L'émergence de "profession médicale intermédiaire" fait débat

De nombreux collectifs de professionnels de santé rejette l'idée

Publié le 13 novembre 2020

Définition :
Profession médicale intermédiaire
Une nouvelle profession qui se situerait entre les trois années de formation d’une infirmière et les dix années de formation d’un médecin.

Une proposition parlementaire de loi va être examinée dans les prochains jours, sous le prétexte de traduire des conclusions du Ségur de la Santé.

Les médecins libéraux constatent avec étonnement que cette proposition de loi prévoit la création d'une « profession médicale intermédiaire ». L'exposé des motifs justifie cette création comme une réponse afin d'améliorer l'accès aux soins grâce à une nouvelle profession qui se situerait entre les trois années de formation d'une infirmière et les dix années de formation d'un médecin. Le rôle et les missions de cette profession sont obscurs.

Les médecins libéraux s'opposent très fermement à cette création pour plusieurs raisons :

  • Il est légitime que les professionnels de santé puissent évoluer dans leur carrière ; ceci est en cours pour le corps infirmier avec la création très récente des infirmières de pratique avancée (IPA), dans une logique LMD.
  • L'universitarisation des études en soins infirmiers doit aboutir à leur intégration dans les facultés et la création d'un doctorat de soins infirmiers. Les autres professions non médicales doivent suivre ce schéma. Ce n'est pas le moment de créer une profession intermédiaire dont on voit mal où elle va se situer : en concurrence avec les IPA ? Cela ne remet-il pas en cause l'universitarisation de la formation en soins infirmiers ?
  • La création de cette profession médicale intermédiaire rappelle le XIXeme siècle.

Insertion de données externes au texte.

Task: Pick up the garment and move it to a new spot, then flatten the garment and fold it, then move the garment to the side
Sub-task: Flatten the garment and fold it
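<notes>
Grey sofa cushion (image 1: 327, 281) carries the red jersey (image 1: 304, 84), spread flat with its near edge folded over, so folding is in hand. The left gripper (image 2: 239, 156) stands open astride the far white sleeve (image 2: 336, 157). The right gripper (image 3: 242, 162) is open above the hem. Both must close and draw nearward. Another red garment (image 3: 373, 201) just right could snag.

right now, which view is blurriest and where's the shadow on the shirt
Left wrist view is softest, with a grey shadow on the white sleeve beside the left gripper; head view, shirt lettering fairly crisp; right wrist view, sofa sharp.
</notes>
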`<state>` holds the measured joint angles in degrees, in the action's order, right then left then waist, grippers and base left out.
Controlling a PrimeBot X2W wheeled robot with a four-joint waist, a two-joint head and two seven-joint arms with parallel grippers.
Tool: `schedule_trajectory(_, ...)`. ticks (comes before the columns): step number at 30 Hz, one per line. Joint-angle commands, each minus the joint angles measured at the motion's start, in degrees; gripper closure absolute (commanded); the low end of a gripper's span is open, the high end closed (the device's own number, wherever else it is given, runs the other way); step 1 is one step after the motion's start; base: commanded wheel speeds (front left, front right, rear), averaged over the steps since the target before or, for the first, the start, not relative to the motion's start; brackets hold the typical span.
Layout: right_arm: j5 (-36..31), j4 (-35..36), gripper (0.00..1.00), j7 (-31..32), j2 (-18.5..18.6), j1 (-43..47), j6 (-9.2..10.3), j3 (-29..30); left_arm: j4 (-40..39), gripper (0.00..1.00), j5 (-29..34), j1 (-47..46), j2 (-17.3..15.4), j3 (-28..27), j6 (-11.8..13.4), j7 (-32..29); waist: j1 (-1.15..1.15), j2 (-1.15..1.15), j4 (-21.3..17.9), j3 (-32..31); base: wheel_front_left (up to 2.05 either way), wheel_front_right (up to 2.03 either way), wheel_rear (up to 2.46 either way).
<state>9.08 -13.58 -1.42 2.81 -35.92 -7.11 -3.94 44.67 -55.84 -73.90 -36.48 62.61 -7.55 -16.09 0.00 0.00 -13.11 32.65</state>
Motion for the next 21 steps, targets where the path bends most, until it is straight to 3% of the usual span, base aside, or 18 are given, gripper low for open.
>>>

Le corps des officiers de santé permettait d'exercer la médecine sans en avoir le titre. En réalité, ceci s'est traduit par un consumérisme médical accru puisque les patients de l'époque allaient voir l'officier de santé puis le docteur en médecine. Veut-on tirer vers le bas la prise en charge de certains Français, dans certains territoires ? Si la réponse du gouvernement est de cette nature pour les déserts médicaux, cela revient à créer une médecine à deux vitesses et une intolérable inégalité géographique et sociale devant la maladie. Les patients défavorisés et les ruraux auront des officiers de santé, les autres de vrais docteurs en médecine !
  • Est-ce bien l'urgence aujourd'hui, à l'heure où tous les professionnels de santé doivent se coordonner, unir leurs efforts pour lutter contre une épidémie majeure et dévastatrice ? Il est temps de recentrer les efforts pour la santé sur les enjeux actuels et non de partir dans une déstructuration...
  • La solution aux déserts médicaux et notamment la difficulté de trouver un médecin traitant ou d'accéder à un médecin spécialiste, passe par l'attractivité des professions existantes, dont la médecine générale, et par la facilitation de leur exercice. Certainement pas par la création ex abrupto de "nouveaux métiers".

Les Français ont déjà du mal à s'orienter dans le système de soins. Créer une nouvelle profession va ajouter de la confusion. C'est bien d'une organisation rationnelle coordonnée dans les territoires dont ils ont besoin et pas d'une politique illisible où ils ne se retrouvent plus.

C'est pourquoi nous demandons le rejet de cette proposition de loi dans son article 1, afin d'apaiser l'ensemble des soignants et leur permettre de se concentrer sur les enjeux majeurs actuels.